#### INSTRUCTIONS TO FOLLOW:
For this exercise, report every line of the material that includes "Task".

──────────────────────────────

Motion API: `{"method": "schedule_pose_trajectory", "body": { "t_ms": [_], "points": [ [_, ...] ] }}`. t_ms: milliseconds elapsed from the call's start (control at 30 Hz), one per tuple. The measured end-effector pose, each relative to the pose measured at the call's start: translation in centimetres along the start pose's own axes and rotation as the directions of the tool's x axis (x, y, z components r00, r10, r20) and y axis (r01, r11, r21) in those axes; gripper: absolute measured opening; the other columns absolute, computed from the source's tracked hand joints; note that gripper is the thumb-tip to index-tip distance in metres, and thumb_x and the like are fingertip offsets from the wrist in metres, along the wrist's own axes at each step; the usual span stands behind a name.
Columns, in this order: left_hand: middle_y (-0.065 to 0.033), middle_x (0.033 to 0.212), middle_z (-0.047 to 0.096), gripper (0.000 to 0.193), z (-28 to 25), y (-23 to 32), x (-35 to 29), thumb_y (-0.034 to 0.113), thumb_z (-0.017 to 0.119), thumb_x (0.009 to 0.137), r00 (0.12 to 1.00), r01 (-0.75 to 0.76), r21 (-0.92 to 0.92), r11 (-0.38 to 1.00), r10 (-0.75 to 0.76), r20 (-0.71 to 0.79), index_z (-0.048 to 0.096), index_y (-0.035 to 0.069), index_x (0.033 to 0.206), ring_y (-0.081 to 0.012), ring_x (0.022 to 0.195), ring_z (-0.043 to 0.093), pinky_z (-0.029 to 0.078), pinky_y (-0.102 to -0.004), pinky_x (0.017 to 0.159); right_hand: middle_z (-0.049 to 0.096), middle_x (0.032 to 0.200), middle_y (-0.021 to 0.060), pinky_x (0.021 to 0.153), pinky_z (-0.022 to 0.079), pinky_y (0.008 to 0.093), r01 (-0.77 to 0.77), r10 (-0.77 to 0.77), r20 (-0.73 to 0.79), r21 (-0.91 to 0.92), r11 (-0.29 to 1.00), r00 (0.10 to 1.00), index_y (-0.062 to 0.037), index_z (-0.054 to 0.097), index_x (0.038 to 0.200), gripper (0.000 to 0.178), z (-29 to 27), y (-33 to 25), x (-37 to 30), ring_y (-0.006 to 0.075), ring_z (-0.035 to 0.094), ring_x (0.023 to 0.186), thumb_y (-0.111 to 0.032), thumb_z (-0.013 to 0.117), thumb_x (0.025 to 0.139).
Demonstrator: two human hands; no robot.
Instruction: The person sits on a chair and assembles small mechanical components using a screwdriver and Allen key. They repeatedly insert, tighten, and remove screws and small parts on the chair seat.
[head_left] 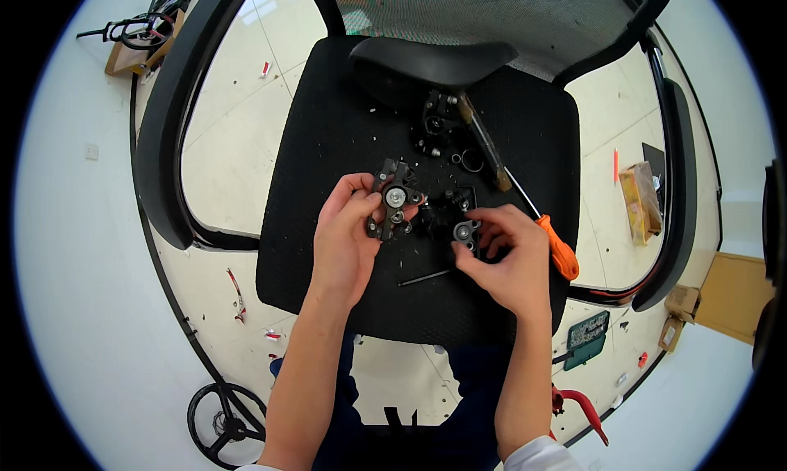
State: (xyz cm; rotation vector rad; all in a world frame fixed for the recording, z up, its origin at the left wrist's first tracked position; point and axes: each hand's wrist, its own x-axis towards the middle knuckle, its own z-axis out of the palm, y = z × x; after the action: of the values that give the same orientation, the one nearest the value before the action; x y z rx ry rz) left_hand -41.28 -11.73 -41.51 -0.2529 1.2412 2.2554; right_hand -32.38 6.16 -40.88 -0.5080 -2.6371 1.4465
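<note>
My left hand (340,241) is closed around a black disc brake caliper (396,197) with a silver round bolt head facing up. My right hand (518,254) pinches a smaller dark grey metal part (465,232) with a round centre between thumb and fingers, just above the seat. Behind that part lie more black parts, partly hidden and hard to tell apart. A thin black rod (425,278) lies below, between the hands. To the right of my right hand is a screwdriver (560,250) with an orange handle, its shaft pointing up and left.
Both hands work over a black office chair seat (328,118). A bicycle saddle (434,61) with a worn post (485,143) lies at its far side, beside small rings (470,160). On the floor are a green tool case (586,340), a wheel (228,426) and cardboard boxes (730,295).
</note>
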Motion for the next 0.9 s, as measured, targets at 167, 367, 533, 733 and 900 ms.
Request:
{"method": "schedule_pose_trajectory", "body": {
  "t_ms": [167,367,533,733,900],
  "points": [
    [-0.0066,0.1,0.059,0.015,0.2,-1.1,-0.1,0.005,0.049,0.094,0.996,-0.063,0.033,0.997,0.06,0.073,0.047,0.001,0.109,-0.0117,0.094,0.059,0.047,-0.0272,0.085,0.064,0.087,0.0062,0.064,0.052,0.022,0.177,-0.114,-0.242,0.257,0.95,0.964,-0.001,0.07,0.1,0.035,2.2,-1.2,0.2,0.0107,0.062,0.073,-0.002,0.08,0.066],
    [-0.005,0.102,0.056,0.016,0.5,-1.5,-0.6,0.005,0.05,0.095,0.988,-0.113,0.136,0.984,0.097,0.121,0.047,0.001,0.11,-0.0078,0.095,0.056,0.045,-0.0231,0.083,0.065,0.087,0.0077,0.064,0.053,0.0255,0.262,-0.217,-0.25,0.164,0.951,0.944,-0.0007,0.069,0.102,0.036,4.1,-2.0,0.7,0.014,0.064,0.071,-0.005,0.079,0.067],
    [-0.0065,0.106,0.054,0.023,0.8,-1.7,-0.7,-0.001,0.054,0.09,0.973,-0.185,0.167,0.968,0.157,0.169,0.046,0.001,0.112,-0.01,0.097,0.055,0.045,-0.0238,0.084,0.066,0.087,0.008,0.066,0.055,0.0247,0.193,-0.135,-0.269,0.199,0.961,0.954,-0.0001,0.069,0.102,0.036,4.5,-2.0,0.6,0.0136,0.066,0.071,-0.004,0.078,0.068],
    [-0.0074,0.102,0.057,0.022,0.5,-1.5,-0.5,-0.002,0.06,0.089,0.974,-0.207,0.257,0.944,0.175,0.142,0.047,-0.001,0.107,-0.0112,0.094,0.059,0.05,-0.0235,0.079,0.067,0.088,0.009,0.07,0.058,0.0242,0.139,-0.083,-0.236,0.232,0.963,0.968,0.0007,0.069,0.104,0.037,4.8,-2.1,0.5,0.0139,0.069,0.076,-0.005,0.079,0.069],
    [-0.0068,0.098,0.061,0.021,0.0,-1.0,-0.3,0.0,0.062,0.089,0.991,-0.115,0.176,0.978,0.101,0.085,0.049,-0.001,0.107,-0.0103,0.09,0.06,0.05,-0.0228,0.075,0.067,0.092,0.0092,0.073,0.059,0.0254,0.159,-0.116,-0.184,0.241,0.957,0.976,0.0012,0.068,0.107,0.04,4.6,-2.6,0.6,0.0152,0.07,0.08,-0.003,0.081,0.069]
  ]
}}
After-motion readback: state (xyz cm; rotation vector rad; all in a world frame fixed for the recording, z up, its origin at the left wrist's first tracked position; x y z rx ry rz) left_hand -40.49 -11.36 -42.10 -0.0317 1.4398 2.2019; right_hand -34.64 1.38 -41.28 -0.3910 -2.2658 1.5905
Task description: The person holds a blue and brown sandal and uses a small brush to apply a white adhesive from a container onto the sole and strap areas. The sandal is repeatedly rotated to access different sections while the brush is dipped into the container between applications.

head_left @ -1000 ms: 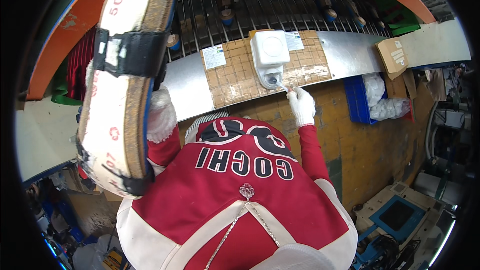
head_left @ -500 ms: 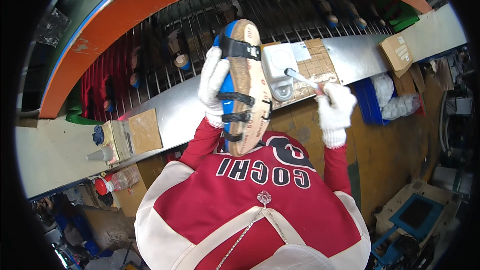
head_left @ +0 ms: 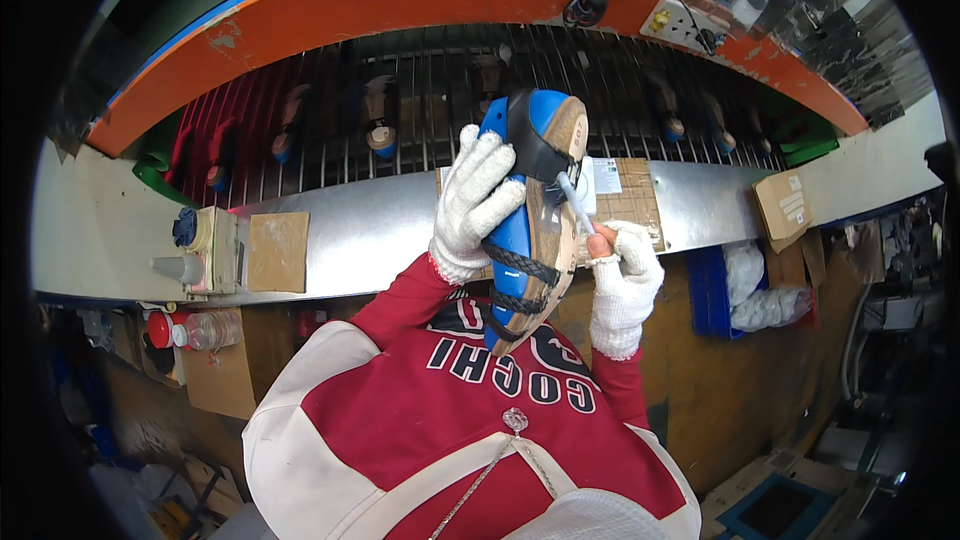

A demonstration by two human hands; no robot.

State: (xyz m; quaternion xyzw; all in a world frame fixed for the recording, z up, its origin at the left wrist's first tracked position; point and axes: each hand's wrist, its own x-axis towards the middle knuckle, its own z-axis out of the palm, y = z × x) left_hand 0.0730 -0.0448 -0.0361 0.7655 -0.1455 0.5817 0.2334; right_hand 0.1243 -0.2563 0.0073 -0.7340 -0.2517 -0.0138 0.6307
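Above the metal bench (head_left: 370,225), the sandal (head_left: 548,250) has been turned since the earlier frame, exposing more blue side. It is gripped around that side by the left hand (head_left: 475,205). Behind it, the white container (head_left: 603,176) is partly hidden. Pinched by the right hand (head_left: 625,285), the pale brush (head_left: 577,205) has been brought to the sole edge.

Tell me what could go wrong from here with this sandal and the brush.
The brush has its tip right by the sandal's black front strap, so a slip could smear the strap if the bristles are wet, which I can't tell. The sandal seems held up by the left hand alone and might twist. Bare skin shows on the right hand near the brush and could get soiled.
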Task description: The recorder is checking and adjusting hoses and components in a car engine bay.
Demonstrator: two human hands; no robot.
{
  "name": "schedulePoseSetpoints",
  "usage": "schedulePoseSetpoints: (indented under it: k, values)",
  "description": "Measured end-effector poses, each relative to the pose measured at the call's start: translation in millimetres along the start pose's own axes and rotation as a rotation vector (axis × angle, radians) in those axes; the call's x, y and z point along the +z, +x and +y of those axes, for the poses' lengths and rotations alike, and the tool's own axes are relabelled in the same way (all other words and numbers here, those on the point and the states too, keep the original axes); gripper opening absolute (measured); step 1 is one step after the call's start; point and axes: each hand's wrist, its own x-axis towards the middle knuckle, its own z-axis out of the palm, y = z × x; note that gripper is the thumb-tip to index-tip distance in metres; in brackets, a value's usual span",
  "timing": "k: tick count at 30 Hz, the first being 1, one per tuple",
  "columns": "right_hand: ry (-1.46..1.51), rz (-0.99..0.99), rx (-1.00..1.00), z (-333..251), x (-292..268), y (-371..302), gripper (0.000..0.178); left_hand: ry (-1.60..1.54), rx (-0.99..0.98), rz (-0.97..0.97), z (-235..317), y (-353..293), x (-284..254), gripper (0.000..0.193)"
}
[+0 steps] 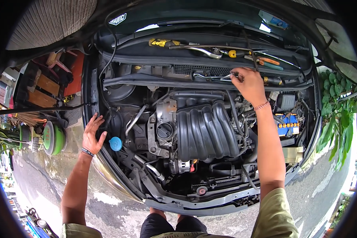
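Note:
My right hand is over the cowl at the back of the engine bay, fingers pinched on a small dark metal piece that they mostly cover. Right beside these fingertips, silver wrenches lie along the cowl; whether the fingers also touch one, I cannot tell. My left hand rests on the left fender edge, fingers stretched out and holding nothing. Next to it is the blue round cap of a reservoir. Between my arms sits the engine with its ribbed black plastic cover.
Along the windshield base lie a yellow-and-black tool, a silver ratchet handle and orange-handled pliers. A blue battery stands right of the engine. A thin prop rod crosses at left. Leafy plants hang at right.

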Motion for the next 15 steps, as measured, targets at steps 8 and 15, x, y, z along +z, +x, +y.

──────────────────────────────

#### SOLVED EXERCISE:
Task description: The person holds a blue and brown sandal and uses a small brush to apply a white adhesive from a container onto the sole and strap areas. The sandal is repeatedly rotated to access different sections while the brush is dipped into the container between applications.
Task description: The recorder is checking and adjusting hoses and components in a car engine bay.

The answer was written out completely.